I'll attach new testcase that does not use document.open.call().

    
    

    
  

      
      
      
      

        Attached file
          
        testcase 3
      

    


  
This works only with the patch in bug 344495 applied.

difference from testcase 2:
- frames[1].document.open.call(d);
+ d.o = frames[1].document.open;
+ d.o();

    
    

    
  
(In reply to comment #7)
> Claim #2: a sound mandatory access control system must 
> identify all codebases by origin (]), 
> never by a fake URI scheme lacking a domain name host part 
> (about:, data:, javascript:).

Just out of interest (this is a problem I ran into while trying to spec this), what's the "scheme://host[:port]" origin of a page that was loaded by the user clicking a data: URI bookmark, or the user running a javascript: bookmarklet on about:blank, or a file: resource?

    
    

    
  
(In reply to comment #11)
> For what it's worth, I don't think a wiki is the right medium here, unless we
> plan to make extensive use of the Talk page.  I'm running into a fair amount of
> differences in assumptions while reading comment 7, so we'll have a good bit of
> discussion, not just documentation of fact.

We should not make a sky castle, so we need to handle compatibility requirements.
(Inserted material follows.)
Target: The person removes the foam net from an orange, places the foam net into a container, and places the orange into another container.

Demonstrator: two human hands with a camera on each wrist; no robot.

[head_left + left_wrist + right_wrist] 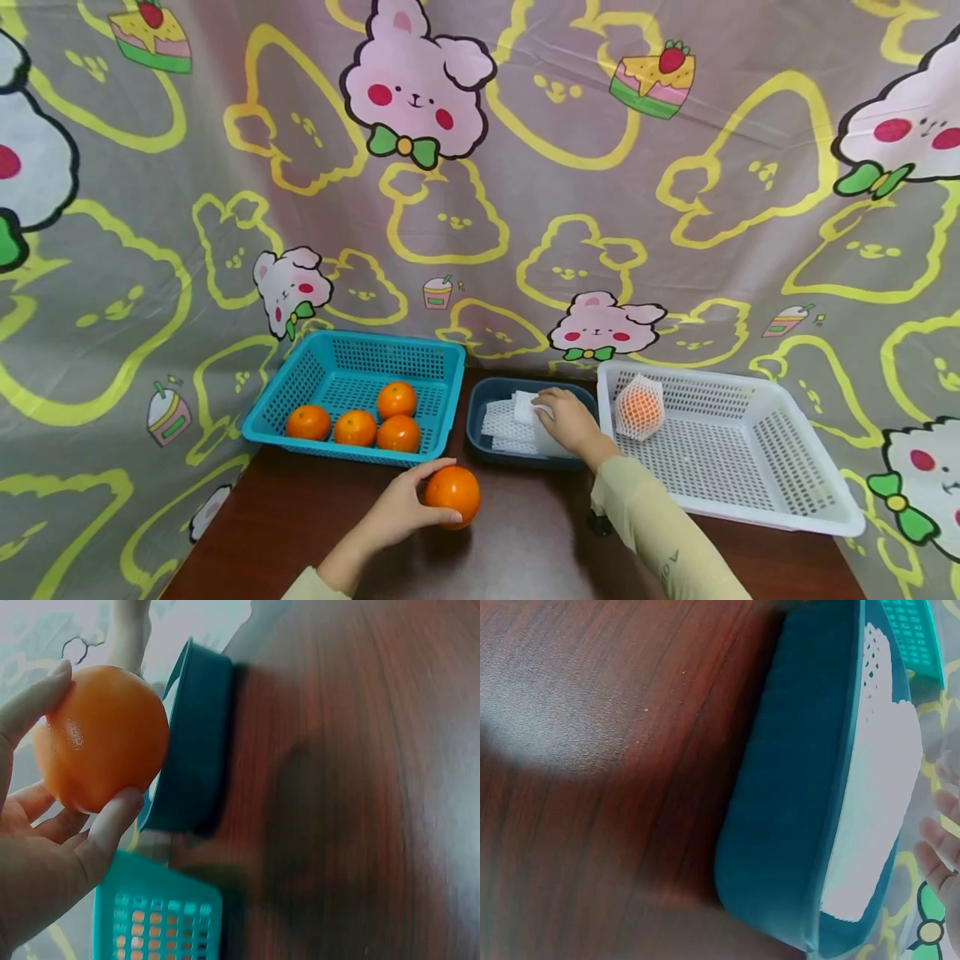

The discussion will center around what's required, what may seem required but has unwanted false positives, etc.  We've had this already re: css background URL being a javascript: URL (hence my minor snark about anti-sanitization strawmen).

But why are we arguing?  I'm absolutely going to wiki the formal write-up.  There is no point in posting it repeatedly instead of linking to it, and I don't intend to keep it in a private editing sandbox -- it's perfect for a wiki.  For threaded discussion short of wiki-talk, you are right and that's why I will post to a newsgroup (or two).

I'm catching up on other bugs, so this post didn't happen last night.  Doing it soon, but probably after lunch.

> Speaking of which, I assume we are describing a conceptual system that would do
> the right thing while at the same time allowing our existing functionality,
> without worrying too much about performance or what our actual implementation
> looks like at the moment, correct?

Yes, we should design for correctness and optimize after.  We're all seasoned enough not to screw performance with a sky-castle design, I think :-).

/be

    
    

    
  
(In reply to comment #14)
> (In reply to comment #7)
> > Claim #2: a sound mandatory access control system must 
> > identify all codebases by origin (]), 
> > never by a fake URI scheme lacking a domain name host part 
> > (about:, data:, javascript:).
> 
> Just out of interest (this is a problem I ran into while trying to spec this),
> what's the "scheme://host[:port]" origin of a page that was loaded by the user
> clicking a data: URI bookmark,

We had such things in the old days, and the answer was something like the "null principal" (http://lxr.mozilla.org/classic/ident?i=lm_unknown_origin_str).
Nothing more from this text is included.